EXERCISE BRIEF
In the data below, how many lines contain the string "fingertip"? Give only the number.

INFORMATION PROVIDED
■ ■ ■

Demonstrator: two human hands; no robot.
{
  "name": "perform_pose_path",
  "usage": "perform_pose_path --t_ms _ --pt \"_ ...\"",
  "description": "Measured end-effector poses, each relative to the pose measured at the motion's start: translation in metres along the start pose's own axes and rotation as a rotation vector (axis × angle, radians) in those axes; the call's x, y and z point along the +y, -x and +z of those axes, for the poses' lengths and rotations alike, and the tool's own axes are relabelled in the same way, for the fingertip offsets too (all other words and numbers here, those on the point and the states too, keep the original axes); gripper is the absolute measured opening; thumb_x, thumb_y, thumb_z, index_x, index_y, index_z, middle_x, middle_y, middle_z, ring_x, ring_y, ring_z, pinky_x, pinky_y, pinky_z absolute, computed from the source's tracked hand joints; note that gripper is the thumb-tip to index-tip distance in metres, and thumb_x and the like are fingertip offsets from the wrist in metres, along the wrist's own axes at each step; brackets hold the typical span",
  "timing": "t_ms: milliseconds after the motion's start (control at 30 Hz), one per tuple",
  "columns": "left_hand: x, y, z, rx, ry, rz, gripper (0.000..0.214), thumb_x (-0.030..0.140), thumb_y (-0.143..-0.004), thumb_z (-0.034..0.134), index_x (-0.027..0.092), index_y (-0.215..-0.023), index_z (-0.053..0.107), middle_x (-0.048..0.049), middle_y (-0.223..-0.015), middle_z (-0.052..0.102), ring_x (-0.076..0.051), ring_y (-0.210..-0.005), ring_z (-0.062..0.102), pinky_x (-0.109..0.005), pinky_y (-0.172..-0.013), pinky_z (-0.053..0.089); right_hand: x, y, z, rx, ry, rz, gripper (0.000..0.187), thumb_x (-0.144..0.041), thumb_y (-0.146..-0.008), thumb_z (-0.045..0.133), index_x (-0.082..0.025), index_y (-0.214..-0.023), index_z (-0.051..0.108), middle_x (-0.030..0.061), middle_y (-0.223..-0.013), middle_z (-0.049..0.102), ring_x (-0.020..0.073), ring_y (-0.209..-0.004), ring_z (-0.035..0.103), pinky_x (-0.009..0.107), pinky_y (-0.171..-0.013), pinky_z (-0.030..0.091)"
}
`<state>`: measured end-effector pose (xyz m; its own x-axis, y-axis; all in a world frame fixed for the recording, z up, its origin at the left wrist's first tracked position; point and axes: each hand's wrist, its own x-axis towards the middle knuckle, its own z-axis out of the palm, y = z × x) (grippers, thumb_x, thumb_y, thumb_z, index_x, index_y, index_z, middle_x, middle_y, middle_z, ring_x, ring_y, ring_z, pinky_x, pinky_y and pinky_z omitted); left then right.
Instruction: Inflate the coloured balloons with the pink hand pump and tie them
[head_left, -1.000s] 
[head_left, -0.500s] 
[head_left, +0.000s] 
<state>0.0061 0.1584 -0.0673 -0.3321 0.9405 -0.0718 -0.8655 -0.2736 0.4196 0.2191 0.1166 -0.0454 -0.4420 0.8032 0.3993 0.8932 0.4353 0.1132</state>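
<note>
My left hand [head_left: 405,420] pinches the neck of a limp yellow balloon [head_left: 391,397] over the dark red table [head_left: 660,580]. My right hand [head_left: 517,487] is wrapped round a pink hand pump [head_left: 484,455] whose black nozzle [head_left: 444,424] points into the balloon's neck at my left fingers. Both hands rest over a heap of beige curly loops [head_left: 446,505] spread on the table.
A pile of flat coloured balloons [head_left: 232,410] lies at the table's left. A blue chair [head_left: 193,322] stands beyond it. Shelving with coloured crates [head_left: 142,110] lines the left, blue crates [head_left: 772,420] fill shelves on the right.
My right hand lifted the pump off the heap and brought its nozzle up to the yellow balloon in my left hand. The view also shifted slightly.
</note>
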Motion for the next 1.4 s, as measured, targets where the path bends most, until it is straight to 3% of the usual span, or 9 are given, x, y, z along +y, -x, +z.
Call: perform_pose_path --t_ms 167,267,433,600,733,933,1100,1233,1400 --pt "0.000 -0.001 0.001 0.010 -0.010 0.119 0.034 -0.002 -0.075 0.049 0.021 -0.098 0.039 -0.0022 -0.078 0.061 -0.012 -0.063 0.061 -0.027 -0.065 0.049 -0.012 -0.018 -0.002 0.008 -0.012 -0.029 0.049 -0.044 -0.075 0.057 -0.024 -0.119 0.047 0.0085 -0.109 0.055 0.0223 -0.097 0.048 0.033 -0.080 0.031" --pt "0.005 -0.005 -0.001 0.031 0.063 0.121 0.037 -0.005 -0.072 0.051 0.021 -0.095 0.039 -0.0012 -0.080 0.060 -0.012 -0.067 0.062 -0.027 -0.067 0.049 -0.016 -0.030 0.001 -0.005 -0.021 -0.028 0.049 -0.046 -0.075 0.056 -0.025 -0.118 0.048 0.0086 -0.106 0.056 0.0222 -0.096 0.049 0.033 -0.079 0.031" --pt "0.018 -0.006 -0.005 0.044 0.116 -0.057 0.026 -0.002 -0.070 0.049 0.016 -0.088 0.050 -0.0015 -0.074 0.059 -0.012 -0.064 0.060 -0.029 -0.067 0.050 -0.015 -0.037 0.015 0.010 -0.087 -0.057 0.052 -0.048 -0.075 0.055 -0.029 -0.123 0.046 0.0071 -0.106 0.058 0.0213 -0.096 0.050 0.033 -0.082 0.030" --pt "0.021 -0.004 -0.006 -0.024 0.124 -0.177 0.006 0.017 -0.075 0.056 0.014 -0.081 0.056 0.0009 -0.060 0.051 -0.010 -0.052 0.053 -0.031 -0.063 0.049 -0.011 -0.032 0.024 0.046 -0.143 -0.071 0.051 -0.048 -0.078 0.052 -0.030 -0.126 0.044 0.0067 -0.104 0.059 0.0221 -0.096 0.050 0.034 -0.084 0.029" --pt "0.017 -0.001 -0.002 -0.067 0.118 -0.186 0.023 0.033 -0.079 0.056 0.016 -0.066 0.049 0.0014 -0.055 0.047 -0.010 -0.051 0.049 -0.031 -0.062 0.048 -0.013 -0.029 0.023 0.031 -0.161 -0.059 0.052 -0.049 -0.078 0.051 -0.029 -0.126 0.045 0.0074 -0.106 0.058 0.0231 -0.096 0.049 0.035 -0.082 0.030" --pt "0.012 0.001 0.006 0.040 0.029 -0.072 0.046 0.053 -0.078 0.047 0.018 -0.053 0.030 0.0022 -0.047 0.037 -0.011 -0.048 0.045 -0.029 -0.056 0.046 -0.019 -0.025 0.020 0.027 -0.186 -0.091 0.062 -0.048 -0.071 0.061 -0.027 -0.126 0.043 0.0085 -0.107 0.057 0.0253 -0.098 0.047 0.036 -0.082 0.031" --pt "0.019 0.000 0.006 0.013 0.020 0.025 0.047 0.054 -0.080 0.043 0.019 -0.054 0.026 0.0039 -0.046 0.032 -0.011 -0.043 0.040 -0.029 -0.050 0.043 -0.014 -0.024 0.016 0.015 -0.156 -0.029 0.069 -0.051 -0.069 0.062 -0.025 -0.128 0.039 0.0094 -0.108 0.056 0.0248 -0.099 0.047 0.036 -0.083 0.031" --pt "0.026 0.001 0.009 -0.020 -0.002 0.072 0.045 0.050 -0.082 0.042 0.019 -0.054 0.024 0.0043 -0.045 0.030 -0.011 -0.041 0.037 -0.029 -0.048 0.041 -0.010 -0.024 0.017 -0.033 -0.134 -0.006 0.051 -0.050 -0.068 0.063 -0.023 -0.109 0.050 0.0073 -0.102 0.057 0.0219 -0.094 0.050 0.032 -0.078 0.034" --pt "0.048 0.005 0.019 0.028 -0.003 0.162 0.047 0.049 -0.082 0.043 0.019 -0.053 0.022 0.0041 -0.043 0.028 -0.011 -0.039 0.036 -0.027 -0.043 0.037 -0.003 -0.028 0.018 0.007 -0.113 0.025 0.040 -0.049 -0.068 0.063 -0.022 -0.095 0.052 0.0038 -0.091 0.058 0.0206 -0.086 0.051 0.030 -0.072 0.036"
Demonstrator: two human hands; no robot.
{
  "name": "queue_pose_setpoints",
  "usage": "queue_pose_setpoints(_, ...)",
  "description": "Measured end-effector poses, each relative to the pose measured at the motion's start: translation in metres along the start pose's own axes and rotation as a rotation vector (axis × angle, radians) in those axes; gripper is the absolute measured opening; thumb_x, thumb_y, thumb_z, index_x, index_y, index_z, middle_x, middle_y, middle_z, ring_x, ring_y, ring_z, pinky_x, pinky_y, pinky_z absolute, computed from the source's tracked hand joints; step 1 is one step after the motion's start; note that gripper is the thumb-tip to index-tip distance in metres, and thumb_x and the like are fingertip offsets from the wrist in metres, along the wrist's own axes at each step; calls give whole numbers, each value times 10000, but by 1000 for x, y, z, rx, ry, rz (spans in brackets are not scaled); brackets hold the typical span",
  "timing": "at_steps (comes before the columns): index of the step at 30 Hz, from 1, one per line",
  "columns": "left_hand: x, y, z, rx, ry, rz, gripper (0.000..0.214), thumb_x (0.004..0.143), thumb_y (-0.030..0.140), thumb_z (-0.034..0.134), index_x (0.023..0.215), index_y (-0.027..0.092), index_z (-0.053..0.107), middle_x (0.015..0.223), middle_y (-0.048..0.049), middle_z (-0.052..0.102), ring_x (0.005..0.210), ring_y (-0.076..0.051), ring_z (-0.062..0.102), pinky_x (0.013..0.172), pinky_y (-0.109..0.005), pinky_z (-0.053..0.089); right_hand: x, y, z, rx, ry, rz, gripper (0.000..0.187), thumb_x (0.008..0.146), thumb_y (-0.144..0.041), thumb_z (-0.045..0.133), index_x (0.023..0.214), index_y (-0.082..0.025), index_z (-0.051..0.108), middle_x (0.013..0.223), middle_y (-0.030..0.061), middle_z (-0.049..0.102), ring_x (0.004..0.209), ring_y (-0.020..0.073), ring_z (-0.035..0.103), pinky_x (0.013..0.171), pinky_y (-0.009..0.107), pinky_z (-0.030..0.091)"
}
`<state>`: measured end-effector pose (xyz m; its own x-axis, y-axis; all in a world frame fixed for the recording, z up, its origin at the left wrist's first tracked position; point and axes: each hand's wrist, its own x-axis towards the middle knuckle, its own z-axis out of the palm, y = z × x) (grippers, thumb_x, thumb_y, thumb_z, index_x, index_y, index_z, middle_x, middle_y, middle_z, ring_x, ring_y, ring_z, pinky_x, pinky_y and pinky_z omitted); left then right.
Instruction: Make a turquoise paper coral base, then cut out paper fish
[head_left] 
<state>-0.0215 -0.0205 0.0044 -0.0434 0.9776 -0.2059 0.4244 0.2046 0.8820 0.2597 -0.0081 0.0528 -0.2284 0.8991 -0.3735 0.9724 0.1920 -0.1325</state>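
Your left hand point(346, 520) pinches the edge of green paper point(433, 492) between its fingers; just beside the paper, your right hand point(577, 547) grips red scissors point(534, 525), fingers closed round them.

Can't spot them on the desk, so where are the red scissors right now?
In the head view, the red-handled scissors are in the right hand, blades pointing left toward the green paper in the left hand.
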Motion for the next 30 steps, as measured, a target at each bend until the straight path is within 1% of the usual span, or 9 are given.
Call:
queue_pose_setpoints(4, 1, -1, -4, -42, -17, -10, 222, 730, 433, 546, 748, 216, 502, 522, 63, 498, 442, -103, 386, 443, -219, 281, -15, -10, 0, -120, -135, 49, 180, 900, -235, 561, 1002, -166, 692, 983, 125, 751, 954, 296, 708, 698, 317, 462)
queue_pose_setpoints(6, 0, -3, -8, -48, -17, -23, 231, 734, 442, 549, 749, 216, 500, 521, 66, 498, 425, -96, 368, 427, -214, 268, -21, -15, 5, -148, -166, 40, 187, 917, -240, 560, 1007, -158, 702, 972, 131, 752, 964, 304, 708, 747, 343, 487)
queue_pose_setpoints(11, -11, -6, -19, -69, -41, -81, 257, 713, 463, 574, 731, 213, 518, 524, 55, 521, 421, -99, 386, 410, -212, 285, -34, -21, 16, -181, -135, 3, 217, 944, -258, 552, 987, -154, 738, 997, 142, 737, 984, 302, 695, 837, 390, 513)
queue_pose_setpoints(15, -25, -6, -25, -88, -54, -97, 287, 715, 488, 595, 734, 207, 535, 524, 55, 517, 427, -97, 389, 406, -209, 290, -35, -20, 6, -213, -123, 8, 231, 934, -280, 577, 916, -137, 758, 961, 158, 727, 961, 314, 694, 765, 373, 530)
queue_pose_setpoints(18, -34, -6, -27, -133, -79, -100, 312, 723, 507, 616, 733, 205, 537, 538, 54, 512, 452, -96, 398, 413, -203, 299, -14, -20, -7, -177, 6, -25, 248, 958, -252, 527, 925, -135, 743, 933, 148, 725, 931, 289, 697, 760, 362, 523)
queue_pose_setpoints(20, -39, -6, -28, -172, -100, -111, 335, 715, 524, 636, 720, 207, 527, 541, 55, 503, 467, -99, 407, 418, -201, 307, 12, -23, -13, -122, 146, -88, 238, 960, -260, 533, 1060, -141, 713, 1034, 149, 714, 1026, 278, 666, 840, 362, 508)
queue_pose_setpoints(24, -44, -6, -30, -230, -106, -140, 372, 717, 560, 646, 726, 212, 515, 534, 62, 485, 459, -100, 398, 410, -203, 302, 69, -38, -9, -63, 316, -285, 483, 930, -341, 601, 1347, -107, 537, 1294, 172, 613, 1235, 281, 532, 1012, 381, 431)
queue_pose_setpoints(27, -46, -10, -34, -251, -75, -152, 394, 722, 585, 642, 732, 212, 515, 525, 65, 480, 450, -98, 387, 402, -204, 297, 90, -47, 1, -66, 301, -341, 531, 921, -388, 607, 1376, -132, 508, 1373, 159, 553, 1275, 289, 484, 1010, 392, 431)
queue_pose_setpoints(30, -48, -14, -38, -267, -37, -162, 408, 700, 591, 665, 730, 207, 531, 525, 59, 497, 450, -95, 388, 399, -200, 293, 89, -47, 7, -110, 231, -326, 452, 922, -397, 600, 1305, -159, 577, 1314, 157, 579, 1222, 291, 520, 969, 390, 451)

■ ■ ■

REPLY TO THE TASK
2